**WORK INSTRUCTION:** Below are the records; extract from them the line containing "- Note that" to the line containing "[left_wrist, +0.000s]", both lines included, exactly and with no pictures.

--- DATA LISTING Enclosed Below ---

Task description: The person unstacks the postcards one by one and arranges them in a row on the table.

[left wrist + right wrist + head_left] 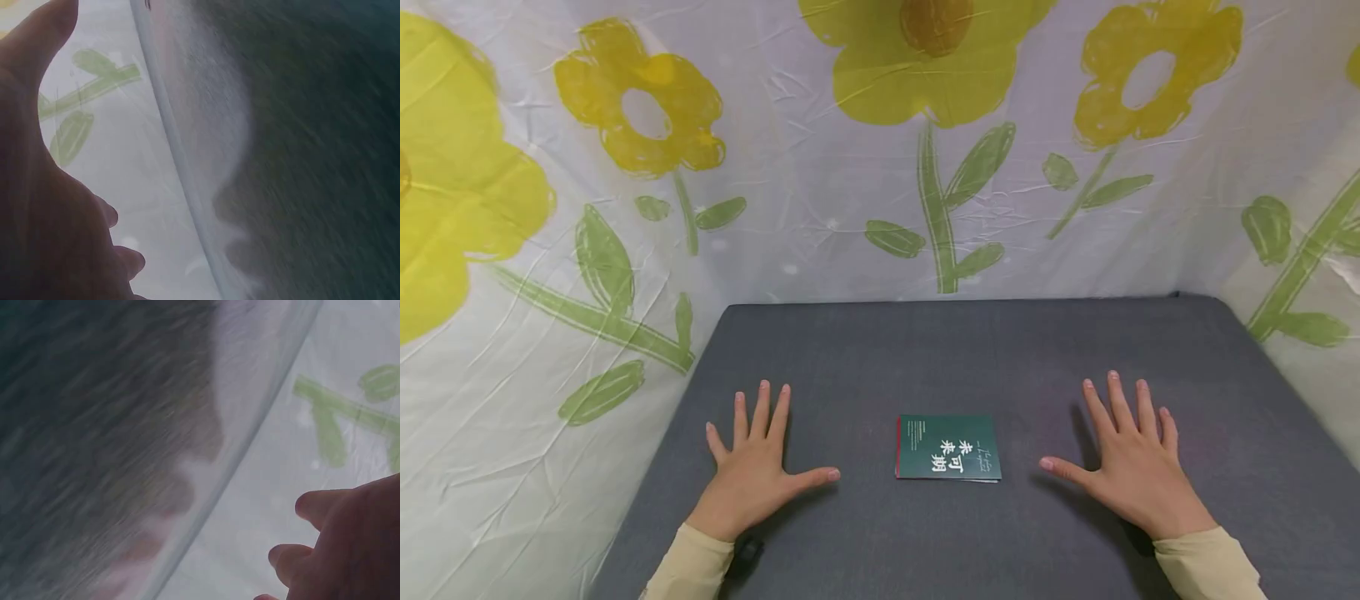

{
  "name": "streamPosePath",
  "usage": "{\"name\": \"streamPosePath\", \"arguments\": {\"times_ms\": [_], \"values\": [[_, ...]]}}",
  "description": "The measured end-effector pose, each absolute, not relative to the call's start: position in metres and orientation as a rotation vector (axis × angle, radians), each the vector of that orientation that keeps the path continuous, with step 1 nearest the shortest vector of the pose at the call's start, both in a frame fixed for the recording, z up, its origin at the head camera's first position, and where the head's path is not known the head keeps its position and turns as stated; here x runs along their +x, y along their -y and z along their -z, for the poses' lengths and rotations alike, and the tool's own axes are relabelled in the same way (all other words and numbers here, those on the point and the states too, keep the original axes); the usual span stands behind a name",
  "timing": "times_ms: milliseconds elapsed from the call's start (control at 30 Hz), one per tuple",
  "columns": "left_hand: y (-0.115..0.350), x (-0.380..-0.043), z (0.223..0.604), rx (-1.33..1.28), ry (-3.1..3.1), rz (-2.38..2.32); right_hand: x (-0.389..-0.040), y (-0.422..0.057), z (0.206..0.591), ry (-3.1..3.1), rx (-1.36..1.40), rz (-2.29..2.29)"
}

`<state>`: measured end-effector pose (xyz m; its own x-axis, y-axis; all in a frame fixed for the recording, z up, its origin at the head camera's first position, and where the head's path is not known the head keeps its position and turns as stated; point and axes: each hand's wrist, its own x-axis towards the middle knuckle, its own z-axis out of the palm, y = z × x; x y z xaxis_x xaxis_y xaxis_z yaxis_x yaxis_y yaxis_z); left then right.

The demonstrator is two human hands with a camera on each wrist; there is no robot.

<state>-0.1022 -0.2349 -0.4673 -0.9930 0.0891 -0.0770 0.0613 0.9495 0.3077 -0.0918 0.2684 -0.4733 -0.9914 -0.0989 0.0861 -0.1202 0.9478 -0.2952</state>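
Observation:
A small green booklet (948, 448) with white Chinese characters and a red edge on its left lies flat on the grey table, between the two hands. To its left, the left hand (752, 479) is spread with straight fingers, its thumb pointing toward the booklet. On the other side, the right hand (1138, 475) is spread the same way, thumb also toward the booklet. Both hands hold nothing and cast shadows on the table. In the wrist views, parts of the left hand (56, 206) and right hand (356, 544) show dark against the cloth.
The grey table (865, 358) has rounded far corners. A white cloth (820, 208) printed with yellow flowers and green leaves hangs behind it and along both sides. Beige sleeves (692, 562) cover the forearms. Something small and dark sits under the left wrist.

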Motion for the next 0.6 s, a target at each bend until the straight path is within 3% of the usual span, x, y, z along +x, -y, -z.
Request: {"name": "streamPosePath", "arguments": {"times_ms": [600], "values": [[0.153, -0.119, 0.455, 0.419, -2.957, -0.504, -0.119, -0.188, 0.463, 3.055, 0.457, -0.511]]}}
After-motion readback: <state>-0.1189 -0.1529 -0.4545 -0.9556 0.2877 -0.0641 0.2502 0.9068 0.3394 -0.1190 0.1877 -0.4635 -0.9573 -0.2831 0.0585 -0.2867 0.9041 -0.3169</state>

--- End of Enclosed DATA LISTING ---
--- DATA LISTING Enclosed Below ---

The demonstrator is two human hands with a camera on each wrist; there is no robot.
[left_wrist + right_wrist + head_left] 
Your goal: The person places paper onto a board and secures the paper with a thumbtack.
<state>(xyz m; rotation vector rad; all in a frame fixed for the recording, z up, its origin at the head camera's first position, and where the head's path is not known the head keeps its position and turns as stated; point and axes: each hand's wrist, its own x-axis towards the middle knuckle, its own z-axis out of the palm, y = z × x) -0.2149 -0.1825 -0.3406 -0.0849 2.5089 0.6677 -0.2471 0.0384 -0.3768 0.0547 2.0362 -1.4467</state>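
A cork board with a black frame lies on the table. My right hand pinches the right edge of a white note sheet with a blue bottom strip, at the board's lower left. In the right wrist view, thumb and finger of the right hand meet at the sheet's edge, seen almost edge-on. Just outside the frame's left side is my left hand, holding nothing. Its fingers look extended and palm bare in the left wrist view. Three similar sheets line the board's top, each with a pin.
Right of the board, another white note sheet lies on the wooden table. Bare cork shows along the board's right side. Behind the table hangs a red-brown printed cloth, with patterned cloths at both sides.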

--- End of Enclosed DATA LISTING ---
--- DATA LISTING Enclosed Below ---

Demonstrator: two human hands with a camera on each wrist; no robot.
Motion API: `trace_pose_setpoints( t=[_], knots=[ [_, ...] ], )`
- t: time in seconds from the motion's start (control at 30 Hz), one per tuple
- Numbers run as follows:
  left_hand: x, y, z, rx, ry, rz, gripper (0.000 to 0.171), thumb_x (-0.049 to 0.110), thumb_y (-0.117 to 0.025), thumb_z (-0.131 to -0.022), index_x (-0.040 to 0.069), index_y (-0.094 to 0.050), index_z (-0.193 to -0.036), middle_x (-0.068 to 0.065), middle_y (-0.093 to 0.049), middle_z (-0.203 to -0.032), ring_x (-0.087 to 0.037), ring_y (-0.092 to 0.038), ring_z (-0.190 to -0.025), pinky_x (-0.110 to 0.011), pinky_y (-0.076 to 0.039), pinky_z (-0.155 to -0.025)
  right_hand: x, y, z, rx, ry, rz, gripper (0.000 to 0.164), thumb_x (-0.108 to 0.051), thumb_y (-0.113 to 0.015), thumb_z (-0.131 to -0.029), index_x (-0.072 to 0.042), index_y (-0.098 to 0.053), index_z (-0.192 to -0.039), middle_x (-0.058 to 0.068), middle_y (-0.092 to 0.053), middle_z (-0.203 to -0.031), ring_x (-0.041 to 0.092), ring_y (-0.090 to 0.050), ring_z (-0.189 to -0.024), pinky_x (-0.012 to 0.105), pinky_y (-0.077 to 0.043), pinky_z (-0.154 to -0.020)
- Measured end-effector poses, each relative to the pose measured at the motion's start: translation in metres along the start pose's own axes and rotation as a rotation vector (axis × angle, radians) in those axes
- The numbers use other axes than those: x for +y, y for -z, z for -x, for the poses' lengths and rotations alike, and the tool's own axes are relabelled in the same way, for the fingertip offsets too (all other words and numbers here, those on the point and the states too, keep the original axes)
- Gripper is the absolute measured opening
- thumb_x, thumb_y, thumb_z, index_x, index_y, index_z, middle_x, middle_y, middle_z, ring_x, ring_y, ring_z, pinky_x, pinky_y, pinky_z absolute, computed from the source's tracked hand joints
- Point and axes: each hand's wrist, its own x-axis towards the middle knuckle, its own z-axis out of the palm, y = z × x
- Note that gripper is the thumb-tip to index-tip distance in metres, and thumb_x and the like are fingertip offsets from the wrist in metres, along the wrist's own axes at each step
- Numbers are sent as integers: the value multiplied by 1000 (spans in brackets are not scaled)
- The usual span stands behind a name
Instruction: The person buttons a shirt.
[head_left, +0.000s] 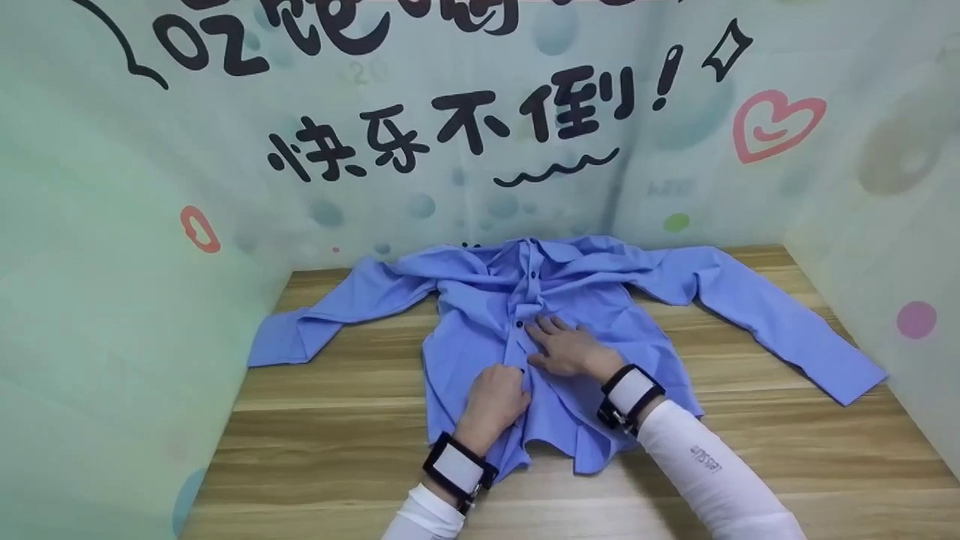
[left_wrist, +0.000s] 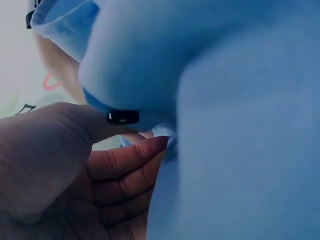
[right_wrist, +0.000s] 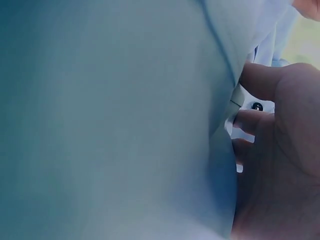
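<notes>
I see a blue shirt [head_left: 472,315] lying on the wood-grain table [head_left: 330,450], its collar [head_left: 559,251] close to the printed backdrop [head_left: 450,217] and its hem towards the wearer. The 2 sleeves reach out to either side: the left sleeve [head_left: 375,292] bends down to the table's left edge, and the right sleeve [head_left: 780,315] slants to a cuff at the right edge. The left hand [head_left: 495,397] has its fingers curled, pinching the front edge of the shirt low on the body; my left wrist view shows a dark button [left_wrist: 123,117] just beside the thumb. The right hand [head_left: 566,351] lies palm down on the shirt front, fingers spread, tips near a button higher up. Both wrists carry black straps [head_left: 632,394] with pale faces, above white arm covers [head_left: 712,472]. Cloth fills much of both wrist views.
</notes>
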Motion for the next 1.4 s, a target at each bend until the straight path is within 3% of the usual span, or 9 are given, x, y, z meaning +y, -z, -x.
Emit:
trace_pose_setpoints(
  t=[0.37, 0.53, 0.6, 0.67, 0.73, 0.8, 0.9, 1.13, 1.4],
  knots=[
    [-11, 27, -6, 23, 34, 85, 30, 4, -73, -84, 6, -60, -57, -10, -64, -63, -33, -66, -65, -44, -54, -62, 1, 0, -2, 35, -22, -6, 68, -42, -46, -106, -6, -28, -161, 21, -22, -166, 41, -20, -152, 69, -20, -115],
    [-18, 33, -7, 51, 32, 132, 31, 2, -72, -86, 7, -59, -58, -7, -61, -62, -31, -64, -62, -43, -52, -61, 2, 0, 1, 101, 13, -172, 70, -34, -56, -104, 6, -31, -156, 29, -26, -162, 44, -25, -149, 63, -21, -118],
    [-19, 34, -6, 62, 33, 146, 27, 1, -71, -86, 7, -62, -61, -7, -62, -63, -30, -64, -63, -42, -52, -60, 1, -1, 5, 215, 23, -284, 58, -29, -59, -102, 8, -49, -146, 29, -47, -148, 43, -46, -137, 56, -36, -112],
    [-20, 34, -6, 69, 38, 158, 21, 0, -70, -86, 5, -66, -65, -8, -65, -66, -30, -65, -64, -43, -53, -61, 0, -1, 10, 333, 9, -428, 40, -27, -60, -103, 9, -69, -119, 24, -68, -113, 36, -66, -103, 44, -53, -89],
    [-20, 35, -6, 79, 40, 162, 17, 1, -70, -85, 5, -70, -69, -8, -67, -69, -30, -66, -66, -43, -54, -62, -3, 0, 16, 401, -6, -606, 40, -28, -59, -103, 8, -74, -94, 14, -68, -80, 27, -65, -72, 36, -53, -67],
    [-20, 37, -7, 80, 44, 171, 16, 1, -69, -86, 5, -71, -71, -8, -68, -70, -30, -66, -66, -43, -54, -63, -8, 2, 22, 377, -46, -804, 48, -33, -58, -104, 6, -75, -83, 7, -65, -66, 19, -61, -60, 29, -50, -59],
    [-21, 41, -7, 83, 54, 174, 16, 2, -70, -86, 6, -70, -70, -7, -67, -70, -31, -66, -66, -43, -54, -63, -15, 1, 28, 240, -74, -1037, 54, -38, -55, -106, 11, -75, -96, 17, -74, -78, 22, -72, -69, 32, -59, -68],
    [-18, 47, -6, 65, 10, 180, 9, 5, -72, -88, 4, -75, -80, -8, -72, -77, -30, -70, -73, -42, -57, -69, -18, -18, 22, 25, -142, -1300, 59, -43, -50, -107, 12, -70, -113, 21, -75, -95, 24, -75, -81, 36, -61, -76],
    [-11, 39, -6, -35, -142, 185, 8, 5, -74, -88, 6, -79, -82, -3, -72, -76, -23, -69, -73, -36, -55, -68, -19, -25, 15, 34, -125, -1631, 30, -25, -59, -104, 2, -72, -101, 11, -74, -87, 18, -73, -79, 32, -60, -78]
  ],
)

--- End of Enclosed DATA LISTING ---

**WRITTEN RESPONSE:**
- Note that gripper is the thumb-tip to index-tip distance in metres, and thumb_x and the like are fingertip offsets from the wrist in metres, along the wrist's own axes at each step
- Numbers are sent as integers: the value multiplied by 1000 (spans in brackets are not scaled)
- The usual span stands behind a name
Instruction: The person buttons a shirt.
[head_left, +0.000s] 
[left_wrist, +0.000s] 

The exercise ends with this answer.